Whose Story is it Now?

“A person who publishes a book appears willfully in public eye with his pants down.”
― 
Edna St. Vincent Millay

Launch week for a new novel is an exciting time. Friends and followers send good wishes, the marketing campaign heats up, and now that I’ve finally landed a publisher, I’ve learned how they really kick into gear to try and build excitement and get the book into the hands of readers and booksellers and interviewers. It’s busy and great fun. And, don’t worry, I plan to keep my pants up.

It’s also a little bittersweet, sending a story that you’ve birthed and nurtured and lived with, mostly alone, for several years, out into the world. It’s a lot like sending your children off to college. You know, deep down, that you can no longer protect them, and that they will never be the same again. Stories, like people, become influenced by everyone they meet, and grow in ways never imagined.

“When a book leaves its author’s desk it changes. Even before anyone has read it, before eyes other than its creator’s have looked upon a single phrase, it is irretrievably altered. It has become a book that can be read, that no longer belongs to its maker. It has acquired, in a sense, free will. It will make its journey through the world and there is no longer anything the author can do about it. Even he, as he looks at its sentences, reads them differently now that they can be read by others. They look like different sentences. The book has gone out into the world and the world has remade it.”
― 
Salman Rushdie , Joseph Anton: A Memoir

But, it’s what we writers do, and what we say we want. We have something to say, something we think matters, and we want readers to read it. So we turn our story loose, and strangely, the minute readers get hold of it, you just know it’s no longer yours. And the magic of imagination and different points of view take over and produce something you, the author, never imagined. It’s surprising and extraordinary.

“Launching a new book is kind of scary; you spend such a long time alone with your characters, and then, in one sudden moment, they’re running wild into the hands of strangers…”
― 
Nanette L. Avery

When I was young, I marveled at all the things writers put into their stories, and could not imagine how I could ever learn to do that. Many years later, I came to realize that much of what my teachers taught me and much of what I myself found in stories had likely never occurred to the author, at least not consciously. Every writer has themes, and most will utilize motifs and symbolism consciously to some extent, but mostly, at least for me, I write a story, and the story itself touches readers’ memory and emotions and experience and leads them to create new connections within the story that I had never intended.

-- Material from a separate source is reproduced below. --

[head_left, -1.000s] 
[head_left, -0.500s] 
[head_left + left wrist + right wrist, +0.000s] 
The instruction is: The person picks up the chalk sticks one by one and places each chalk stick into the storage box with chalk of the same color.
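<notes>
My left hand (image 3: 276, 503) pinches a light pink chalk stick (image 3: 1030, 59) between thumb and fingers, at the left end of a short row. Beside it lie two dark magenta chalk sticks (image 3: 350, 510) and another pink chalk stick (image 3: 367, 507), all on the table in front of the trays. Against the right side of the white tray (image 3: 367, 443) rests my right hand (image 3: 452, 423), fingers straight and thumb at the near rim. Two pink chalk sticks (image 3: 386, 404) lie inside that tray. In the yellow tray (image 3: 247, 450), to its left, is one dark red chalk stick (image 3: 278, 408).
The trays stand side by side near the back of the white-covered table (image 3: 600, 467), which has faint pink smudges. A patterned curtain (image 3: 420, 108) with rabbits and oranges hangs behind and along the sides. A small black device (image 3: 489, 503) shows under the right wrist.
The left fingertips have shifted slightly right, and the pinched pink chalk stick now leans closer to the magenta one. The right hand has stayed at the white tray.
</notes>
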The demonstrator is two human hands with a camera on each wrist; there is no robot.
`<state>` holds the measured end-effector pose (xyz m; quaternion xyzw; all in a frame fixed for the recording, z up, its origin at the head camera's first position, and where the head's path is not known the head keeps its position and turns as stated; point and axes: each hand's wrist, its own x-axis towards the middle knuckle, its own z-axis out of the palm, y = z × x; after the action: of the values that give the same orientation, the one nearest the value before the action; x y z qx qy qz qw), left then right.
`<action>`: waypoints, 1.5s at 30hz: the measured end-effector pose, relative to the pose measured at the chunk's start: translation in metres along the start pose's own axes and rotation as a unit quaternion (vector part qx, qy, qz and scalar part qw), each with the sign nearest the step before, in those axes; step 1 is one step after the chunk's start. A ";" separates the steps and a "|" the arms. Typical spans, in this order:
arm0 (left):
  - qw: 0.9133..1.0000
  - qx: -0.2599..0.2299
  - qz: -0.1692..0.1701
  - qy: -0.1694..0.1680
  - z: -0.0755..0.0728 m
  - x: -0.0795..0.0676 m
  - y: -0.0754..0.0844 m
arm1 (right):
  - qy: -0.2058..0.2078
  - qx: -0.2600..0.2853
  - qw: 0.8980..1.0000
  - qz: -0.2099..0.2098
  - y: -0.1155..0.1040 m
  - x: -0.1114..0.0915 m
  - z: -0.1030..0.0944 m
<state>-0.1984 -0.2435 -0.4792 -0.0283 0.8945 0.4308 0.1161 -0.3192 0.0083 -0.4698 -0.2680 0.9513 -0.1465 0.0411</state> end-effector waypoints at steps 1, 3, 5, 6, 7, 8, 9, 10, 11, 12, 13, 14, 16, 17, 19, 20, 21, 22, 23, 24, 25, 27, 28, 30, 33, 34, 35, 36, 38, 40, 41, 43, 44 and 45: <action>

It’s a great gift from readers, their willingness to invest the time it takes to read a novel. After all, it’s a made-up story, but I know that lovers of fiction have learned that subjective truth, the great truths that are portrayed imaginatively through fiction, can be the most powerful. And I believe some of those truths come from the readers, who have generously suspended disbelief for a considerable period of time and become intellectually and emotionally invested in the story.

“One of the greatest gifts we can give someone is our undivided attention–a thought that whispers constantly in the ear of any author who respects their readers.”
― 
Ella J. Fraser

So, now my new novel is published. I wish it well, and hope you discover something it in.

“What you have not published, you can destroy. The word once sent forth can never be recalled.”
― 
Horace, Satires and Epistles

As was often the case, I think Hemingway said it best. I’ll leave the last word to him.

All good books are alike in that they are truer than if they had really happened and after you are finished reading one you will feel that all that happened to you and afterwards it all belongs to you; the good and the bad, the ecstasy, the remorse and sorrow, the people and places and how the weather was.”